Parliament and the courts are full of British ritual that makes little sense and for NZ is an artificial tradition. One transplants outside of context
The challenge of this and an explanation of creating New Zealand appropriate ritual is on-going, whether it is removal of the male compulsion for neck ties (a Croatian introduction to Europe), the ability for Waiata to be used, and the indigenous name attributed to these lands.
Durkheim saw ritual as that which binds a society. We should not use it to exclude.


Anonymous said...

Mr The Barron, I respect your demonstrated wish for your people, however defined, to live. If your wish is that and not just power on the backs of others.
And acknowledge your difficulty in doing so as a minority, perceived by you, in a language perhaps you feel weakens or perhaps? even insults your case.

It is admirable to fight Math, and History, maybe on your own. With the motive I hope you have.
With words that do not deliberately offend although not all your ideas can be agreed with.
This is not true of TPM in Parliament, but this to now is praise to you which shall not be diluted.

If I or the majority ( whatever that means) do not accept your definition of who is ‘your people’, indeed if everyone has very different ideas, your quest is almost impossible. Which may explain the assumptions you freq make, which are disputed, for your case to breathe any air at all.

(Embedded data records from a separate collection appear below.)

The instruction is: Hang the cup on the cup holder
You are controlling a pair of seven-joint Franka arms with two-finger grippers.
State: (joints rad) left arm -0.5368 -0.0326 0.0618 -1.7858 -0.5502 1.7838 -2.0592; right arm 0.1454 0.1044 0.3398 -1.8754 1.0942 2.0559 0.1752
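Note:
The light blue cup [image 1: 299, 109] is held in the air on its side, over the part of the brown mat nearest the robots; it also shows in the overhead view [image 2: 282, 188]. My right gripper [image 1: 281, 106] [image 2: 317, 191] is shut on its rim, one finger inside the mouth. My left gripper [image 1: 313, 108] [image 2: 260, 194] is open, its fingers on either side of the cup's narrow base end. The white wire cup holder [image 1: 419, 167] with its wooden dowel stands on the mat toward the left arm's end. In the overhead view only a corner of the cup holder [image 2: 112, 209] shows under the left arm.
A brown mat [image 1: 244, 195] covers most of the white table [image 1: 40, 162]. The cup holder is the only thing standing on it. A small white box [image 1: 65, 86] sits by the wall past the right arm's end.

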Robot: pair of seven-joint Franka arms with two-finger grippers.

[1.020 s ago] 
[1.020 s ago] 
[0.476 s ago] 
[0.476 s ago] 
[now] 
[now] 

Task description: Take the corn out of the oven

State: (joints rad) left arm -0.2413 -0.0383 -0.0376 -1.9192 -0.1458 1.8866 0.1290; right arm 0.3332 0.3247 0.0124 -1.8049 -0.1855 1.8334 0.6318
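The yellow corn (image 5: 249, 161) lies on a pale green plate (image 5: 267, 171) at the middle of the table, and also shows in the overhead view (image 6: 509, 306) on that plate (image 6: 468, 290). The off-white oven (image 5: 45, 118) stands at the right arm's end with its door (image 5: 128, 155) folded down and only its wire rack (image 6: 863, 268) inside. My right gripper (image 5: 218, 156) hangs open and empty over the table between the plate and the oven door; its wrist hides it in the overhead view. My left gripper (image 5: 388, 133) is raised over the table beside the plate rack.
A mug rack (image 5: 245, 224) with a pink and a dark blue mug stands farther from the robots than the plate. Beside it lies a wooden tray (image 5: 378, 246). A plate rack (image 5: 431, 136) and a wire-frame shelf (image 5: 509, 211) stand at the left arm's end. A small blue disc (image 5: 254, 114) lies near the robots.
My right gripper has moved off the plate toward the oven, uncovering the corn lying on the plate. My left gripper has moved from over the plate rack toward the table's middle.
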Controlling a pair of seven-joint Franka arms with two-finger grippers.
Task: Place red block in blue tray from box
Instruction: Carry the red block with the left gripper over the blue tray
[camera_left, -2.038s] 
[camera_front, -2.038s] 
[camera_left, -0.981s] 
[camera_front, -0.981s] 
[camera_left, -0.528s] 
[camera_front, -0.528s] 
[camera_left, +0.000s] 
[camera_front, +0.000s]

What would really put legs and lungs on the fish in stagnant water, would be for you to debate with ‘your people’, for us, not of you as you so define, to see. Otherwise, I have a vacuum cleaner and no selling skill will tempt me.

I ask, why are you debating, here?

From the Prince of Lies to the RH T Blair to our lesser manifestations, amongst which you are not included by me, empty words come in floods.
Sheep unloaded in a works yard are led up the ramp to beyond the doors that close forever by a Judas goat. And if they all move, that’s ‘democracy’.

Are you different? I will know so if you wrestle with your own angels, or at least, your defined ‘own’. I am surely not within your definition.

Whereas the fact that you enter debates here is enough for me to say YOU are among MY people, if genuine, even if you silently reject this. You are with Homer, Cicero, Luther, and my humble self.






David George said...

"The Barron", you have said, in the discussion over the German election: "their voters would be unforgiving if the AfD was brought into coalition".

Does the same not apply here? The Maori party are far more extreme than the, so called, Far Right AFD yet Hipkins can't see the suicidal implications of an alliance with them. He's already ruled out NZF, apparently for not being woke enough, so it's not as if he shares your professed, but curiously selective, rejection of exclusion.

The Barron said...

Dream-singers,
Story-telĺers,
Dancers
Loud laughters in the hands of Fate -
My People

Langston Hughes (1901 - 1967)

Anonymous said...

*Free speech is a “must have” for America, a “nice to have” for Europe

Given the restrictions being placed on free speech in the US these days, that hasn't lasted very well has it?